**HOW TO COMPLETE THIS TASK**
Look below for the line that contains "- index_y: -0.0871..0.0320", then copy it and each following line exactly, through and including the line that contains "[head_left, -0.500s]".

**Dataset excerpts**
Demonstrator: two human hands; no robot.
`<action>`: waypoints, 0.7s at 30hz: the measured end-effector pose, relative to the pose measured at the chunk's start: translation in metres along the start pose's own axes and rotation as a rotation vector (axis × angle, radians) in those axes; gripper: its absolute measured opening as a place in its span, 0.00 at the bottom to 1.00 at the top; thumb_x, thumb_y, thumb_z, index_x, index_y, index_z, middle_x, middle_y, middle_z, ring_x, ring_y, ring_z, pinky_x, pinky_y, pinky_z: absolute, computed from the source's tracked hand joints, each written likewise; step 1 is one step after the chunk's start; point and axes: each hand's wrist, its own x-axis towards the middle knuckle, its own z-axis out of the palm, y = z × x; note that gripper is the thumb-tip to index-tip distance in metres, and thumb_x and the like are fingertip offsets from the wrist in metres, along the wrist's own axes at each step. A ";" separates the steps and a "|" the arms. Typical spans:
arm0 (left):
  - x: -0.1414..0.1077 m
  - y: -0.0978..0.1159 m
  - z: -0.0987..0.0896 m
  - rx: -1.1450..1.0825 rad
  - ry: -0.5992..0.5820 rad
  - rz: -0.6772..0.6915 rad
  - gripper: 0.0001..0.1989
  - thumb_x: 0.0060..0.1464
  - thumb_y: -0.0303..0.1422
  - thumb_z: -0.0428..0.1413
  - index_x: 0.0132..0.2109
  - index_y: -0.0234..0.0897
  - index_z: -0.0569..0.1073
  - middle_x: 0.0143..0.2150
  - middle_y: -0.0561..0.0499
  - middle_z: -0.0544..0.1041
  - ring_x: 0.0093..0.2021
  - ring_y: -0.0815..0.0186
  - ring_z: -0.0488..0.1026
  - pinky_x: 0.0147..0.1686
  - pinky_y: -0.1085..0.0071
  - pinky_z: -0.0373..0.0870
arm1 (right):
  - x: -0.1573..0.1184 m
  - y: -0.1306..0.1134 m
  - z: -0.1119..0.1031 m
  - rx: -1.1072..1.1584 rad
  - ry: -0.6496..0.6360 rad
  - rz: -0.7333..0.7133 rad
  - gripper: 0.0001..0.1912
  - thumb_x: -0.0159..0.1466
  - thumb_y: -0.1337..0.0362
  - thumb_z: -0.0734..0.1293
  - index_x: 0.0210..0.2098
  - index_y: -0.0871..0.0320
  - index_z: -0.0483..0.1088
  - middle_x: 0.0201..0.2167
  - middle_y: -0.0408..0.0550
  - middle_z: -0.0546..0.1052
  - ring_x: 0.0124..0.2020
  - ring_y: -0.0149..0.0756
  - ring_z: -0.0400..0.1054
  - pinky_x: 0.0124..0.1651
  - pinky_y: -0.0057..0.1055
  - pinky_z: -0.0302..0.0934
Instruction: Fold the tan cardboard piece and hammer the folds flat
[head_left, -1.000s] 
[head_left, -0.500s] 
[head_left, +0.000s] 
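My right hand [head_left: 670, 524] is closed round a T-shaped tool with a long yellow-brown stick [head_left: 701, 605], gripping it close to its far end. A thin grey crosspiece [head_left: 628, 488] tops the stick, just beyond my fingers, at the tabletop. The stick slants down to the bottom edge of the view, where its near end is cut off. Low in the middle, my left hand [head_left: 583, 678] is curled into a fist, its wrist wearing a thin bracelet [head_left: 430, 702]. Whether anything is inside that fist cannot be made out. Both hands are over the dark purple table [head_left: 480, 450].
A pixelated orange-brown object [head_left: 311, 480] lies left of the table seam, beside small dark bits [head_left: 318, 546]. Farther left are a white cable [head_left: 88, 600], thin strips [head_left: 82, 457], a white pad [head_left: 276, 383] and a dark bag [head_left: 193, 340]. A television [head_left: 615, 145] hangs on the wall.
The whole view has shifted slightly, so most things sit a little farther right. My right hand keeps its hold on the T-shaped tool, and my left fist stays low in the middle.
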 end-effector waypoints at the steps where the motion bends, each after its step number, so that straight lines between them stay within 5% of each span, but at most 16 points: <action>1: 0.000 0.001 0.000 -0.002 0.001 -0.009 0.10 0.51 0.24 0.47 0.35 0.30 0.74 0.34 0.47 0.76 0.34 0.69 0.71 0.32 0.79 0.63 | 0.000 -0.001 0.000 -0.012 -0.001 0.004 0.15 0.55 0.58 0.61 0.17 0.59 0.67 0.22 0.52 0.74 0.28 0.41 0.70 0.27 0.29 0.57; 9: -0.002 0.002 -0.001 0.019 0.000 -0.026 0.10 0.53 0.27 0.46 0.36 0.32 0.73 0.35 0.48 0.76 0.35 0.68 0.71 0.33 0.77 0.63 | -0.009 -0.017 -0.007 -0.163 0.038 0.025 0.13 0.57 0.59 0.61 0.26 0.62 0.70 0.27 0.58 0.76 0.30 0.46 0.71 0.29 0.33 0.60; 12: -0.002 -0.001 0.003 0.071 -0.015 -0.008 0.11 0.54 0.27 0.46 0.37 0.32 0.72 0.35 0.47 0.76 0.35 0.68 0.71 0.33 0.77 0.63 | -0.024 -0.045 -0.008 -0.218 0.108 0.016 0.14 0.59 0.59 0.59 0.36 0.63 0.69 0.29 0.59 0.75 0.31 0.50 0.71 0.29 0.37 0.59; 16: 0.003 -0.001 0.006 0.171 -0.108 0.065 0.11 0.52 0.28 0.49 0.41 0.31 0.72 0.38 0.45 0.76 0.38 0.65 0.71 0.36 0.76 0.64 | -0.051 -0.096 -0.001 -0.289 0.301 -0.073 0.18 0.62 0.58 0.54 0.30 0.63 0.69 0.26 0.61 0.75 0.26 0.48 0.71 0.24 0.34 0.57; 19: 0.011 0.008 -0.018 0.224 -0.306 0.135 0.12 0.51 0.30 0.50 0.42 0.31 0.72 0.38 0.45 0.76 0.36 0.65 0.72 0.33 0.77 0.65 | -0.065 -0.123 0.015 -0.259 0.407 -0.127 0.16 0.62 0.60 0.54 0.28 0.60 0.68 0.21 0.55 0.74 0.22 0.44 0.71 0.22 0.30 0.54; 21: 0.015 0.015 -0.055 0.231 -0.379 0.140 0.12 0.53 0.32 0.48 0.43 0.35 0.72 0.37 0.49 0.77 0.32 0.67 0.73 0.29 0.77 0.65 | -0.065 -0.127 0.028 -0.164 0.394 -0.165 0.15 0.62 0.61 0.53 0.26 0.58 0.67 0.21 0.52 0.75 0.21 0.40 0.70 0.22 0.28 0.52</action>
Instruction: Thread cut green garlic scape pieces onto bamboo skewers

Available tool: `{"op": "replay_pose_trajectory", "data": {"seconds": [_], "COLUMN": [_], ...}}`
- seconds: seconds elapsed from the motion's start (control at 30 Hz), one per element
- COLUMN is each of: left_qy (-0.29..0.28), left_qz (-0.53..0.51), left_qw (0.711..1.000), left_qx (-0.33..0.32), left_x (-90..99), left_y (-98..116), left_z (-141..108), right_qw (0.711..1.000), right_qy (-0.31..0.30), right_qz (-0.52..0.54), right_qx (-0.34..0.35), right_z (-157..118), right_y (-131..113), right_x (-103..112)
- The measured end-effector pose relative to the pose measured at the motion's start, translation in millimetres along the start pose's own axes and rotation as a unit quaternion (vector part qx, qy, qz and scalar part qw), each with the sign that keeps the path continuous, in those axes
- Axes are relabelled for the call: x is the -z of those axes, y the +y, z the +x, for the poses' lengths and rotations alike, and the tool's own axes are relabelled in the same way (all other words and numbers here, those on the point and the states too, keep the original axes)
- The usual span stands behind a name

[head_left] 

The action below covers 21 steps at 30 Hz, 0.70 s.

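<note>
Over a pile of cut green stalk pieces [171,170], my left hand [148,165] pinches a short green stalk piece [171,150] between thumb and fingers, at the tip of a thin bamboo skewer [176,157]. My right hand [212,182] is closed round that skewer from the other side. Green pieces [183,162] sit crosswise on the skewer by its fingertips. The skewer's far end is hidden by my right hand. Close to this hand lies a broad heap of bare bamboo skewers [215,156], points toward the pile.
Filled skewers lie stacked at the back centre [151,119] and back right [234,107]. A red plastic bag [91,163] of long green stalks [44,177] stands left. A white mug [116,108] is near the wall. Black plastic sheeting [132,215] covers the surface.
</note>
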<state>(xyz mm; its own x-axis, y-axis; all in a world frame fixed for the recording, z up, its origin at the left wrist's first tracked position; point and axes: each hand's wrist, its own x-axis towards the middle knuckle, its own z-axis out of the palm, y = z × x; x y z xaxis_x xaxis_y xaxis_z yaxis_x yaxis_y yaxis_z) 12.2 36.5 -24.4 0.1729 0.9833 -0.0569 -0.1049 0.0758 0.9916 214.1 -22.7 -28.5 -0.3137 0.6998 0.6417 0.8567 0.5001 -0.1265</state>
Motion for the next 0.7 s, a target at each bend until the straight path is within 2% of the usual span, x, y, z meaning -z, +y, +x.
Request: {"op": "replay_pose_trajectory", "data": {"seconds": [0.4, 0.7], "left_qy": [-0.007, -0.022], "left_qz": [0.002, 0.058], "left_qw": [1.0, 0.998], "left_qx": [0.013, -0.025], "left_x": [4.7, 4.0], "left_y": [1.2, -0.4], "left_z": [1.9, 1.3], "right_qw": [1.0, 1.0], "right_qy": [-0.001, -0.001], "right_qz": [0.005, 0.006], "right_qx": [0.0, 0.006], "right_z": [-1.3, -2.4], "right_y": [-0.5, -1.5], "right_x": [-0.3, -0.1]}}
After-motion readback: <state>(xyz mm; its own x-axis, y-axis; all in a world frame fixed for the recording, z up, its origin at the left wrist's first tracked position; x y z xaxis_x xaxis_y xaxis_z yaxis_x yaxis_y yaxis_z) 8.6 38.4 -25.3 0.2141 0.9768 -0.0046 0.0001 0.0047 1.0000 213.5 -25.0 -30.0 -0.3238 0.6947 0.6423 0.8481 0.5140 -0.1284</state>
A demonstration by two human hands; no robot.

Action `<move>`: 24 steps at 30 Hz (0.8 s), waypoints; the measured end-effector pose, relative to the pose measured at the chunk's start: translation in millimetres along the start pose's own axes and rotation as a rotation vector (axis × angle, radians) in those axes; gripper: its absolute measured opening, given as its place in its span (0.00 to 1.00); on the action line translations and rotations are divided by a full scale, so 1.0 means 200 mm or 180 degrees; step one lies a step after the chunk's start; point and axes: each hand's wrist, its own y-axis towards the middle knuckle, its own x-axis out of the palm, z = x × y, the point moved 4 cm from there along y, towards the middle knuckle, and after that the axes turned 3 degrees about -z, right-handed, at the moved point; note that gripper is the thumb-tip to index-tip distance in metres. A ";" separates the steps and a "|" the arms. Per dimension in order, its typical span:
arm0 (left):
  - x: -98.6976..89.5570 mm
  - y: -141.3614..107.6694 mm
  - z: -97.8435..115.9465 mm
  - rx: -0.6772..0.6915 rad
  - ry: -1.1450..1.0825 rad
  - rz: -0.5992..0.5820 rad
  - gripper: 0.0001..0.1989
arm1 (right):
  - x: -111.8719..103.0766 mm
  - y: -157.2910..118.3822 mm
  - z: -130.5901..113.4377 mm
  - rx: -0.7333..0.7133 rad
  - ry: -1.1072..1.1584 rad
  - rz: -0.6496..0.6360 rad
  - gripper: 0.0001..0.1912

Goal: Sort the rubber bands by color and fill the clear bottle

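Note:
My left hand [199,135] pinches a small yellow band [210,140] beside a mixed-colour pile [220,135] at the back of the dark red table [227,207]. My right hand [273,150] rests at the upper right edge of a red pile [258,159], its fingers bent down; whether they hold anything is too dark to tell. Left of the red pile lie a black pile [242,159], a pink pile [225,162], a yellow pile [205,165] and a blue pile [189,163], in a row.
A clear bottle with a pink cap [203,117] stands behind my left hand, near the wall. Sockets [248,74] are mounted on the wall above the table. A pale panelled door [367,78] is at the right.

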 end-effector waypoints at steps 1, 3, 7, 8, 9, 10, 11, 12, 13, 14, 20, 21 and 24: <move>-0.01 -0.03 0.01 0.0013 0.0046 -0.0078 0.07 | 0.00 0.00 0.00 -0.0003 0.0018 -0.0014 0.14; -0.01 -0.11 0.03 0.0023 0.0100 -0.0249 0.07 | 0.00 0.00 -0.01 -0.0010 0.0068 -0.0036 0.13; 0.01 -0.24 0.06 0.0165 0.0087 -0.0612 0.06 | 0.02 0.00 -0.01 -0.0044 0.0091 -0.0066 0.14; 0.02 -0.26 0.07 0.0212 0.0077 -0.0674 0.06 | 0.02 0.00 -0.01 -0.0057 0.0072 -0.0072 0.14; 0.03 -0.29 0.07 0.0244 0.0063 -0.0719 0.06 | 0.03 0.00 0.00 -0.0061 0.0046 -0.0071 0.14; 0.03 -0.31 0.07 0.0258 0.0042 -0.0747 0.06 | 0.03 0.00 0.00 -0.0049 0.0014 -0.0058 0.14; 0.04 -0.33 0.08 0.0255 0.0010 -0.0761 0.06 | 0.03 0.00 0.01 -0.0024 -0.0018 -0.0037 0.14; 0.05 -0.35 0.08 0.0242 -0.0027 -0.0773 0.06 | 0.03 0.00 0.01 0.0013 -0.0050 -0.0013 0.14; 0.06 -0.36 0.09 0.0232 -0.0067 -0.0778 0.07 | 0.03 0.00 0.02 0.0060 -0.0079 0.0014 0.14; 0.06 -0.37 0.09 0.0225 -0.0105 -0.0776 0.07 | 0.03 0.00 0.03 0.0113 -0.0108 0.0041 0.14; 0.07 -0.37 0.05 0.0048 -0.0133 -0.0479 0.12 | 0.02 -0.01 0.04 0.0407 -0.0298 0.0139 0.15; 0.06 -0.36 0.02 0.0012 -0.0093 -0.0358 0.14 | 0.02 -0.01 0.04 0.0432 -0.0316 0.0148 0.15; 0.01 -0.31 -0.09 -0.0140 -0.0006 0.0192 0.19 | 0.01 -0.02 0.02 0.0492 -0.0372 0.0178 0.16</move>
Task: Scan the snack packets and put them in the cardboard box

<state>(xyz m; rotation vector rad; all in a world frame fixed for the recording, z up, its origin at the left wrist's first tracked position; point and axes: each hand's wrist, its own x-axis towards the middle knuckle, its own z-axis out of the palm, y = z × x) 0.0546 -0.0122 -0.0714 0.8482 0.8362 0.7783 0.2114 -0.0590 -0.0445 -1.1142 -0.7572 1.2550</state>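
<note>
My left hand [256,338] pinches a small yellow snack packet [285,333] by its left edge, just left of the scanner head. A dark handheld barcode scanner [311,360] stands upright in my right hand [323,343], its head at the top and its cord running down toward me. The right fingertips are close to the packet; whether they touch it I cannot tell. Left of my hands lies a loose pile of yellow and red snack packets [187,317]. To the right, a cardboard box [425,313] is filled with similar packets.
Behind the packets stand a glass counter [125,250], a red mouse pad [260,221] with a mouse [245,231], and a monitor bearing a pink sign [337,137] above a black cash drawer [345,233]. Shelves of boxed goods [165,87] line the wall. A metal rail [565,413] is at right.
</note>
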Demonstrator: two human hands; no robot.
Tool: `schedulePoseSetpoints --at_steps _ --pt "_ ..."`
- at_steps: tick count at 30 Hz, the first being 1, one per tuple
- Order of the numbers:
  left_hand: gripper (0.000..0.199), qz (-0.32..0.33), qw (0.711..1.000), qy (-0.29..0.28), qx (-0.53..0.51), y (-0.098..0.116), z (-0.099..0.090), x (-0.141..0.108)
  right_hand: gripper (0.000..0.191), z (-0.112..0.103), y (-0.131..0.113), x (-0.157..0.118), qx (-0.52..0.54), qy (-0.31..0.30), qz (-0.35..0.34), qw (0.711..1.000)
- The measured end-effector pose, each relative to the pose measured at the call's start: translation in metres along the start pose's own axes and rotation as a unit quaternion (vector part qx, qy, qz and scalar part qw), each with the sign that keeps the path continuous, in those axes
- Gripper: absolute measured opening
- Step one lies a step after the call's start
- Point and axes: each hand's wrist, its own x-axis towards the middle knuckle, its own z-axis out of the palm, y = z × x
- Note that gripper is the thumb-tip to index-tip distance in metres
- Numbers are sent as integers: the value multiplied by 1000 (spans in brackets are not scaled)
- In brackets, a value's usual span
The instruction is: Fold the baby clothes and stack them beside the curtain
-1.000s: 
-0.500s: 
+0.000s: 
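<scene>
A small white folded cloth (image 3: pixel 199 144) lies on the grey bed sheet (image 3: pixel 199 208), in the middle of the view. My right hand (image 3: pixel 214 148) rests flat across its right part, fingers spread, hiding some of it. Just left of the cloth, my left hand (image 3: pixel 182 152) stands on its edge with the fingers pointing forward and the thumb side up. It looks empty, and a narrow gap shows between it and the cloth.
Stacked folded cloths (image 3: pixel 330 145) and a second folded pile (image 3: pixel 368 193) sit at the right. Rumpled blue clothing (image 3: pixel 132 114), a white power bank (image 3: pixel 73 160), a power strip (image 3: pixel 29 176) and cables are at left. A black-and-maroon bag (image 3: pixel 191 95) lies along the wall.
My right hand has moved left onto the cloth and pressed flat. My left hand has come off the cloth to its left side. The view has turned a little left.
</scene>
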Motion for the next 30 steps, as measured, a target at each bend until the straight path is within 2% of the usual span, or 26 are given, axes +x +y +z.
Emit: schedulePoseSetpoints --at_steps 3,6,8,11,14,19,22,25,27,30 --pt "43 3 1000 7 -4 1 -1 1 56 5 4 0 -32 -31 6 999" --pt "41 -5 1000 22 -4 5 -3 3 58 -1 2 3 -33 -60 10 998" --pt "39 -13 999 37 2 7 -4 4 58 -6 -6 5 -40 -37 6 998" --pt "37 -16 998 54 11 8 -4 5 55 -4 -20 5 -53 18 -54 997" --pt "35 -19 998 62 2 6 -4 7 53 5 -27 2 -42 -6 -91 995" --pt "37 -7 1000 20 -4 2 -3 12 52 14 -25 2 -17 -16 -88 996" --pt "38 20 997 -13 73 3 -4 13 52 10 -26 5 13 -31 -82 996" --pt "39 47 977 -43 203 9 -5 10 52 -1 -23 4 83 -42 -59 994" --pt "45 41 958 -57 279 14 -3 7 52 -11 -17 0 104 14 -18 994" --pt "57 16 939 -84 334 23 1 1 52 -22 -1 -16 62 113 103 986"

**RESPONSE TO THE EXERCISE**
  - index_y: -0.0871..0.0320
  - index_z: -0.0483..0.1088
  - middle_x: 0.0201..0.2167
  - middle_y: -0.0408..0.0550
  - middle_z: -0.0546..0.1052
  - ring_x: 0.0124..0.2020
  - ring_y: -0.0149..0.0756
  - ring_z: -0.0400..0.1054
  - pinky_x: 0.0124..0.1651
  - pinky_y: -0.0057..0.1055
  - pinky_z: -0.0302..0.0934
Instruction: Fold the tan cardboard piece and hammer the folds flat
[head_left, -1.000s] 
[head_left, -0.500s] 

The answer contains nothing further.